S'il a fallu à Imelda Marcos 2 000 paires exposées au shoe museum à Marikina à Manille pour devenir célèbre, une chaussure noire lancée à la figure de George W. Bush a suffi à un journaliste ni grand, ni blond, ni timide, Mountazer al-Zaidi, pour acquérir une notoriété planétaire.
Cette chaussure s'appelle Ducati 271, et elle fait la fierté de Ramazan Baydan, un Turc qui en revendique la paternité et dont il vante l'aérodynamisme au passage. Ce geste, déplacé pour les uns, loué par les autres, n'est pas la première riposte dans l'histoire impliquant une chaussure.
En 1941, dans une France occupée, tout manque. Les Allemands réquisitionnent le cuir : un accord oblige la France à livrer au Reich 6 millions de paires de chaussures durant l'année 1941. Le gouvernement crée des « bons de chaussures » que les particuliers désireux d'acquérir une paire de chaussures en cuir doivent demander à la mairie de leur domicile. Pour riposter à l'oppression nazie, le système D est créé. Les mères de famille bricolent, rapiècent, rallongent, récupèrent. Comme cette mère qui fait rallonger avec un petit bout de cuir les chaussures de son fils devenues trop petites, ou cette autre qui fait visser des patins d'acier sous la pointe des semelles et sous les talons de ses chaussures en cuir, et cette élégante Parisienne qui a tailladé les côtés et les contreforts des souliers dont l'extrémité était si usée qu'elle laissait dépasser le gros orteil, créant ainsi un nouveau modèle... Pour pallier au manque du cuir, on invente « les chaussures de l'armistice », des chaussures à semelles de bois guère confortables, mais dont la qualité s'améliorera avec le temps...

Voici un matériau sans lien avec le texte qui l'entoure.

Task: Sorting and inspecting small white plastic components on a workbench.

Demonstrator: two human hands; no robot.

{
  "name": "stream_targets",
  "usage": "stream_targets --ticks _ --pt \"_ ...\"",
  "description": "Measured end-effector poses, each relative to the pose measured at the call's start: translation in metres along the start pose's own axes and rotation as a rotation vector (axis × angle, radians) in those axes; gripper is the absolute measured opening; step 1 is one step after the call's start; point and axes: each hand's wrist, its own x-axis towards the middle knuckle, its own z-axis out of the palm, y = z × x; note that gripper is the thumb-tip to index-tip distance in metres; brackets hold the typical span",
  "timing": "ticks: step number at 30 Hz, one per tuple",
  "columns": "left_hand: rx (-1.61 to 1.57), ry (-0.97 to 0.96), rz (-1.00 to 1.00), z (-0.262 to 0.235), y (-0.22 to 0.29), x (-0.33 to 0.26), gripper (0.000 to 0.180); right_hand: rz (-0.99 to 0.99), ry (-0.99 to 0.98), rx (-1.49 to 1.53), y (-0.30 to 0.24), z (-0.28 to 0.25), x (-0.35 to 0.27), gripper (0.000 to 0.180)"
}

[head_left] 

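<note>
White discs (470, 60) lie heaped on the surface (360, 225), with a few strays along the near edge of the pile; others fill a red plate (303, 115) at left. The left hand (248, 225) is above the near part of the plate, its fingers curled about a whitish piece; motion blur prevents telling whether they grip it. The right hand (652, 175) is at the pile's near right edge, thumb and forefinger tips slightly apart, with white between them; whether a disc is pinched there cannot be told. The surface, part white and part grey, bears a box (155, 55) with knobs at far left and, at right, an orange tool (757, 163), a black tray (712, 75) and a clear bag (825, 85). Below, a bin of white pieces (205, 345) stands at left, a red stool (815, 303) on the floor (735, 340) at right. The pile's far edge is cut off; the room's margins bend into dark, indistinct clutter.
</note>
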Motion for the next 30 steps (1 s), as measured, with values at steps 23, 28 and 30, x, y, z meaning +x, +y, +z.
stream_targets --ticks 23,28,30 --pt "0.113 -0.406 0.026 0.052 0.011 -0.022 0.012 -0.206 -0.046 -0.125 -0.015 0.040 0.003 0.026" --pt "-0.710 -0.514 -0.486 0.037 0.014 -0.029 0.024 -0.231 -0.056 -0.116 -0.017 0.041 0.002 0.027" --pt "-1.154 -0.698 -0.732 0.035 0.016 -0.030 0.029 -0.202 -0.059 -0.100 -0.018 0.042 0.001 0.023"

Une autre riposte impliquant une chaussure fut celle de Nikita Khrouchtchev. Le 13 octobre 1960, à la réunion de l'Assemblée générale de l'ONU, ce dernier interrompt à plusieurs reprises les orateurs, frappant son pupitre avec son poing. Sa cible principale, c'est le secrétaire général de l'ONU depuis 1953 Dag Hammarskjold, que Khrouchtchev juge trop favorable aux intérêts américains, et lorsque le président de l'Assemblée réclame son silence, il retire sa chaussure et frappe sur son pupitre pour le singer.
Mais si al-Zaidi, lui, chausse du 44, aux dires de Bush, l'histoire n'a pas retenu la pointure de Nikita.